Fig. Amplitude Modulation

From the figure, it is evident that transmitting data “1” corresponds to emitting a signal, whereas transmitting data “0” corresponds to emitting no signal. Thus, the receiver can distinguish between “0” and “1” based on whether a signal is received.

Reflection: How does the receiver determine whether the received data is “0” or “1”?

To further improve the spectral efficiency of amplitude modulation, more amplitude levels can be introduced so that each symbol carries more bits—thereby increasing the information capacity per symbol:

Fig. Increasing amplitude levels improves coding efficiency

For example, if the signal exhibits four distinct amplitude levels, each level can represent two bits; hence, more bits can be conveyed within the same time interval.
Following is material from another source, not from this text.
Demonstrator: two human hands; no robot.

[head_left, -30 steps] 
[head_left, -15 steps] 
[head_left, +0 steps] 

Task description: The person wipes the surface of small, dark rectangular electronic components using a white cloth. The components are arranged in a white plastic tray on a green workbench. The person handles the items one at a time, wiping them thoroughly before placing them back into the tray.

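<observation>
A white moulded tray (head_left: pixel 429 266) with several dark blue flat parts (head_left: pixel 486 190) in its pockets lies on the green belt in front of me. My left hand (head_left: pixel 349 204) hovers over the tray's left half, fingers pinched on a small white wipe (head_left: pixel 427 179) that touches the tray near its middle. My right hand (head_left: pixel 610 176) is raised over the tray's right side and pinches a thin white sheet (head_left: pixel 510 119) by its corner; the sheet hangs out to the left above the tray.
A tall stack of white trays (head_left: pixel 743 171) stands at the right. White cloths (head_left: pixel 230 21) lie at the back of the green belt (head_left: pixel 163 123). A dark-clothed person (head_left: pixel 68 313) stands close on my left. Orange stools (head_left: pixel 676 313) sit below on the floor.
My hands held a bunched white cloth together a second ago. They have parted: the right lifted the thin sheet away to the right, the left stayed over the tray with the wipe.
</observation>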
Introducing multiple amplitude levels brings additional challenges. In amplitude modulation, it is essential to ensure sufficient separation among symbol amplitudes; otherwise, decoding becomes unreliable due to ambiguity in distinguishing amplitude levels—especially under noisy conditions, where noise may further blur the distinctions among amplitudes. Therefore, theoretically, optimal amplitude levels should be selected according to the prevailing noise characteristics to guarantee robust wireless transmission.

This is precisely why real-world communication systems exhibit different optimal transmission rates under varying signal-to-noise ratios (SNRs). Another critical consideration is channel behavior: channel stability directly affects reliability. If the channel state changes dynamically—e.g., attenuating originally high-amplitude symbols—it may cause decoding errors.

The acoustic channel is particularly susceptible to such variations: changes in surrounding reflective environments induce significant channel fluctuations. One practical mitigation strategy is to reduce packet length. When packets are sufficiently short, the acoustic channel remains approximately constant over the duration of a single packet transmission. Indeed, standard communication models typically assume that the channel remains invariant during the transmission of a single packet—a condition referred to as coherent channel assumption.

Reflection: After passing through the channel, the transmitted signal undergoes attenuation, and its absolute amplitude at the receiver is significantly altered. How can reliable demodulation still be achieved?

Implementing OOK Using Acoustic Signals

Earlier, we demonstrated how to generate, transmit, and receive acoustic signals. Now, let us examine how acoustic signals can be used for data transmission. Throughout this book, data transmission is primarily implemented using acoustic signals rather than electromagnetic radio waves, because acoustic signals are more intuitive to process and can be generated and captured using readily available personal devices (e.g., smartphones).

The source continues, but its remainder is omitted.